Les risques liés aux nouveaux moteurs de la croissance

WASHINGTON, DC – Pendant que les pays avancés mettent de l’ordre dans leurs affaires à la suite de la crise, les pays en développement sont en train de devenir les nouveaux moteurs de la croissance mondiale. Ils sont de plus en plus la force qui tire les économies avancées. Mais changer de locomotive n’est jamais exempt de risques.

Comme Marcelo Giugale et moi-même l’expliquons dans notre récent ouvrage The Day After Tomorrow (Le monde de demain), il y a au moins quatre voies sur lesquelles s’opère cette transition. Tout d’abord, les bilans des secteurs privé et public de la plupart des économies émergentes sont relativement sains. Comme les économies avancées poursuivent leur mouvement de désendettement, plusieurs pays en développement auront accès à des occasions d’investissement jusqu’alors inexplorées – la pénurie d’infrastructures en est un exemple criant.

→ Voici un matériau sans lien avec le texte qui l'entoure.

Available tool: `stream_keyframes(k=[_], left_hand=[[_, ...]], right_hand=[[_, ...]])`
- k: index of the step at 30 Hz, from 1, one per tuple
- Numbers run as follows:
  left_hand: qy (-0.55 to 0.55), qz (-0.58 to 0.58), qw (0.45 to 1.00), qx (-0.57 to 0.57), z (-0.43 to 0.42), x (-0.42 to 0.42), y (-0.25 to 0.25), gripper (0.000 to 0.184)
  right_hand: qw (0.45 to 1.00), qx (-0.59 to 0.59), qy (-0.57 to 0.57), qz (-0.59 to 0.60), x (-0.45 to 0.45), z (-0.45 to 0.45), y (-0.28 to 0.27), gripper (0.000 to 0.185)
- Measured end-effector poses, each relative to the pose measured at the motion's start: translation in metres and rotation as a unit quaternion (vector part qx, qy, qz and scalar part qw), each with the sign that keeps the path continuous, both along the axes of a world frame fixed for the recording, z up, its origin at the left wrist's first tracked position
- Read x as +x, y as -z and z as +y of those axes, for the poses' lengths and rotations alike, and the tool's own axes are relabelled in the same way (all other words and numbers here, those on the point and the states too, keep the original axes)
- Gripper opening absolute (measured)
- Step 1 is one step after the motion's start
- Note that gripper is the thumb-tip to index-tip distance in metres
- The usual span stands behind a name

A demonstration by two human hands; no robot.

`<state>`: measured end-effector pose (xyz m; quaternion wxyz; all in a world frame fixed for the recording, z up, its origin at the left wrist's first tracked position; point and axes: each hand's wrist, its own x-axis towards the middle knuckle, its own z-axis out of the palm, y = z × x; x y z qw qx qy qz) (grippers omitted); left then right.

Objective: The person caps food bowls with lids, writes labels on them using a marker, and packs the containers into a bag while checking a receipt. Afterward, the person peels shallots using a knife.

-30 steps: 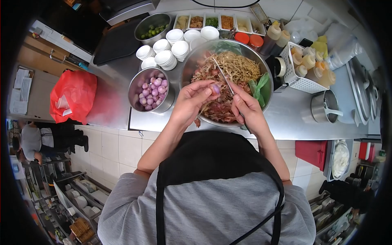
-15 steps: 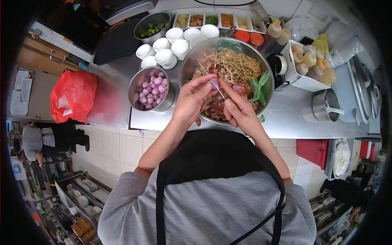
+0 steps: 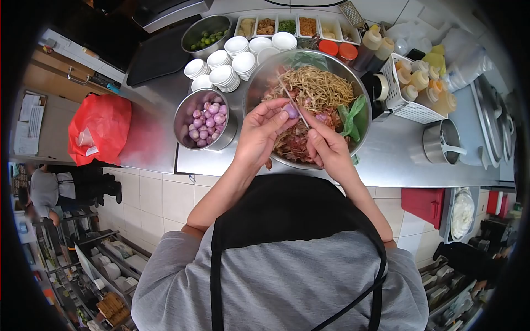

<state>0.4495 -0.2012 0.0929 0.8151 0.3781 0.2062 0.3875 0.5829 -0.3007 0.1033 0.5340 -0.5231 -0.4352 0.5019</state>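
Note:
A purple shallot (image 3: pixel 290 111) is pinched between the thumb and fingers of my left hand (image 3: pixel 261 128). My right hand (image 3: pixel 327 142) is closed round the handle end of a thin knife (image 3: pixel 289 91), whose blade slants up and left, close against the shallot. Both hands are over a large steel bowl (image 3: pixel 361 144) with reddish shallot skins (image 3: pixel 297 142), a heap of pale brown, stringy trimmings (image 3: pixel 323 88) and a green plastic bag (image 3: pixel 350 118) in it. Left of the bowl stands a steel pot (image 3: pixel 227 134) of peeled shallots (image 3: pixel 205 126).
Stacked white cups (image 3: pixel 224 77) and a bowl of green limes (image 3: pixel 207 39) sit behind the pot. Red-lidded jars (image 3: pixel 346 52), a white basket (image 3: pixel 415 113) of bottles and a small saucepan (image 3: pixel 441 144) stand to the right. A red bag (image 3: pixel 100 129) lies left; another person (image 3: pixel 47 185) is far left.
The knife has turned, so its blade shows wider beside the shallot. My right fingers have shifted slightly, and more of the shallot is visible in my left hand.

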Motion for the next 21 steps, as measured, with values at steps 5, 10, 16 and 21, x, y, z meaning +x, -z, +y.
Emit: stream_keyframes(k=[5,10,16,21], left_hand=[[0.042,-0.011,0.999,-0.003,0.000,0.001,-0.005,0.026],[0.026,0.019,0.999,0.010,-0.001,0.003,-0.007,0.029],[0.023,0.024,0.999,0.027,-0.001,0.001,-0.005,0.029],[0.024,0.022,0.999,0.007,0.000,0.003,-0.004,0.027]], right_hand=[[0.998,-0.039,0.010,0.052,0.010,0.000,-0.004,0.040],[1.000,0.018,-0.008,-0.019,0.003,-0.001,-0.009,0.042],[0.999,0.013,-0.017,-0.042,0.009,0.005,0.004,0.042],[1.000,0.007,-0.017,-0.004,0.007,0.002,0.000,0.041]])
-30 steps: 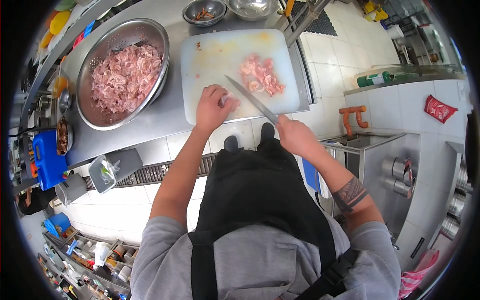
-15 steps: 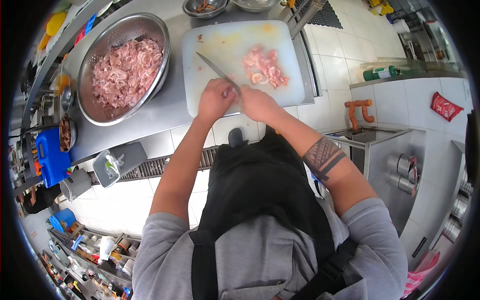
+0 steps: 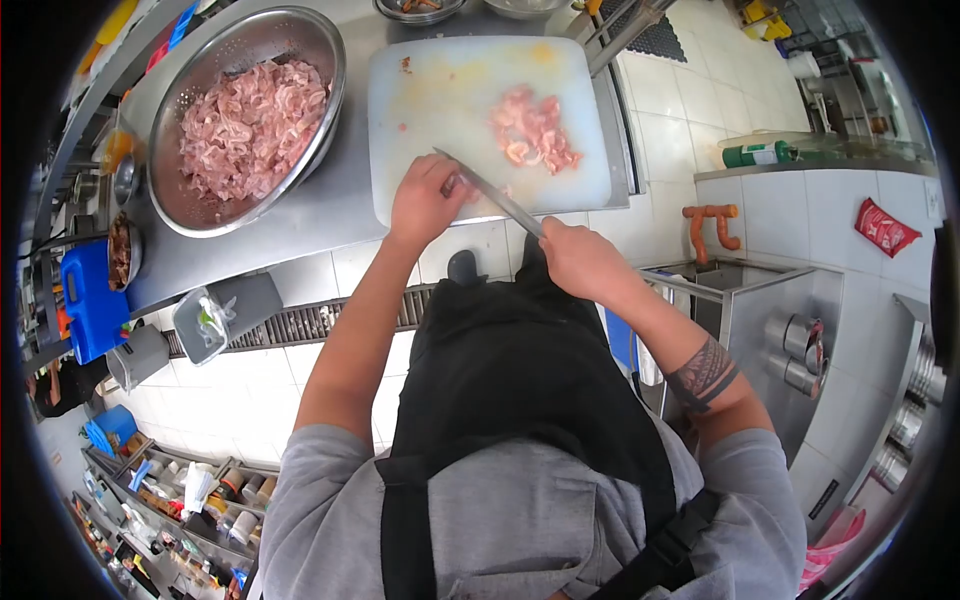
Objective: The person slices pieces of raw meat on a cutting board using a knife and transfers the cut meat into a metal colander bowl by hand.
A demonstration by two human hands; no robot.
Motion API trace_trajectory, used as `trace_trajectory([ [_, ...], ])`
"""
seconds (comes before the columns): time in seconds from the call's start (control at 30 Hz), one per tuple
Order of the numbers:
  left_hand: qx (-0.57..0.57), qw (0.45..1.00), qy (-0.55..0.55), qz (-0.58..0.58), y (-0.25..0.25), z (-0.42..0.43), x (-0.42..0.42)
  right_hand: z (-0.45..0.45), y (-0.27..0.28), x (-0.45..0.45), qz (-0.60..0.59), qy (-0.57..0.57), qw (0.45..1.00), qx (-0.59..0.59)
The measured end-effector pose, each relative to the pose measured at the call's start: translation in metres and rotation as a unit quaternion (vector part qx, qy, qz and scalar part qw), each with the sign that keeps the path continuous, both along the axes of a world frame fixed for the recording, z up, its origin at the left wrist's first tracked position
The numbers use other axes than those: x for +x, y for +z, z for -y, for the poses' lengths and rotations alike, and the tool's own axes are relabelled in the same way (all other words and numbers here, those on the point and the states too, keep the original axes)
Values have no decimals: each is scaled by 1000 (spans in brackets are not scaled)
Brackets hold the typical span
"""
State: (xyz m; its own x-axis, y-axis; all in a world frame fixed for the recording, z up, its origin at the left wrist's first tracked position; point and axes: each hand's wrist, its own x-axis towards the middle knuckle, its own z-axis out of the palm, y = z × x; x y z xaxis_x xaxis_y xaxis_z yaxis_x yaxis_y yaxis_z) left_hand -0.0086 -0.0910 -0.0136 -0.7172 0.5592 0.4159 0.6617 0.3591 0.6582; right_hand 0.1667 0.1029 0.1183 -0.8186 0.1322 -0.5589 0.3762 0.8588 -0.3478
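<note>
My right hand (image 3: 578,258) grips the handle of a long knife (image 3: 497,197) just past the near edge of the white cutting board (image 3: 430,110). The blade slants up and left, its tip beside the fingers of my left hand (image 3: 427,200). Those fingers are curled on a small piece of raw meat (image 3: 464,187) at the board's near side, mostly hidden by the hand. A small heap of sliced raw meat (image 3: 535,130) lies on the right half of the board. Left of the board, a big perforated steel colander (image 3: 338,95) holds many pale pink slices.
Metal bowls (image 3: 420,14) stand behind the board. On the left are a blue jug (image 3: 92,300), a bowl of dark food (image 3: 122,252) and a grey bin (image 3: 200,335) below the counter. A person in dark clothes (image 3: 68,385) is at the far left.
My right hand has drawn back to the right and toward my body, pulling the knife with it. My left hand stays almost in place on the meat.
</note>
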Motion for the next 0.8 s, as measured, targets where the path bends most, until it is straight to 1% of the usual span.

Ensuite, le monde en développement doit encore acquérir et adapter un large éventail de technologies. Grâce à l’amélioration des communications et des échanges d’informations, le transfert de ces technologies peut se faire plus sûrement et à moindre coût. De plus, la baisse des coûts de transport et la désagrégation des chaînes de production verticale dans plusieurs secteurs facilitent l’intégration des pays plus pauvres dans l’économie mondiale.

L’autre face de l’apparition d’une classe moyenne dans plusieurs pays émergents est que l’absorption intérieure (la consommation et l’investissement)  des pays en développement pourrait dans l’ensemble augmenter par rapport à leur potentiel de production. Sous réserve de voir se renforcer les relations commerciales Sud-Sud, des petits pays  pourraient bénéficier d’une nouvelle poussée de croissance tirée par les exportations.